About this exercise:
Go through the listing below and output it word for word.

Data below:

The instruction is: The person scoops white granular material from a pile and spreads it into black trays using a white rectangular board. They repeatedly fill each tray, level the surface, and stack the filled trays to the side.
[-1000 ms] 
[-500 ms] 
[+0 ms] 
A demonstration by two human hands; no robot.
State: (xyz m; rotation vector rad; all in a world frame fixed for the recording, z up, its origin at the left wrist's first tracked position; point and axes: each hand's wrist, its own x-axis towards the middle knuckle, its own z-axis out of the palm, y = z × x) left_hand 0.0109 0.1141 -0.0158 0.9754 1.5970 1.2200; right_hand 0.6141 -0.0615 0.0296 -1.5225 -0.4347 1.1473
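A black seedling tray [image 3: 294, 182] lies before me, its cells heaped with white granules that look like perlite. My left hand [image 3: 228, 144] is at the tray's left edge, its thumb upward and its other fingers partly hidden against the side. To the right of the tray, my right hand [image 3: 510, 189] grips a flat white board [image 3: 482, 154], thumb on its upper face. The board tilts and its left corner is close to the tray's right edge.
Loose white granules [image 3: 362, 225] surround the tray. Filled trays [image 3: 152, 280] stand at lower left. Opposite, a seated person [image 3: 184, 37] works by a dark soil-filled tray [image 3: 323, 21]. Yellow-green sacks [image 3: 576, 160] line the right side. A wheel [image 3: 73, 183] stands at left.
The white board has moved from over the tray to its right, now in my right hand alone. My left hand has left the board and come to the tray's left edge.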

Solution to the problem:
The instruction is: The person scoops white granular material from a pile and spreads it into black trays using a white rectangular board. They repeatedly fill each tray, level the surface, and stack the filled trays to the side.
[-1000 ms] 
[-500 ms] 
[+0 ms] 
A demonstration by two human hands; no robot.
State: (xyz m; rotation vector rad; all in a world frame fixed for the recording, z up, its origin at the left wrist's first tracked position; point and axes: each hand's wrist, its own x-axis towards the middle knuckle, its own z-axis out of the palm, y = z × x) left_hand 0.0109 0.1141 -0.0158 0.9754 1.5970 1.2200; right_hand 0.6141 -0.0615 0.0296 -1.5225 -0.4347 1.1473
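A black seedling tray [image 3: 294, 182] lies before me, its cells heaped with white granules that look like perlite. My left hand [image 3: 228, 144] is at the tray's left edge, its thumb upward and its other fingers partly hidden against the side. To the right of the tray, my right hand [image 3: 510, 189] grips a flat white board [image 3: 482, 154], thumb on its upper face. The board tilts and its left corner is close to the tray's right edge.
Loose white granules [image 3: 362, 225] surround the tray. Filled trays [image 3: 152, 280] stand at lower left. Opposite, a seated person [image 3: 184, 37] works by a dark soil-filled tray [image 3: 323, 21]. Yellow-green sacks [image 3: 576, 160] line the right side. A wheel [image 3: 73, 183] stands at left.
The white board has moved from over the tray to its right, now in my right hand alone. My left hand has left the board and come to the tray's left edge.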

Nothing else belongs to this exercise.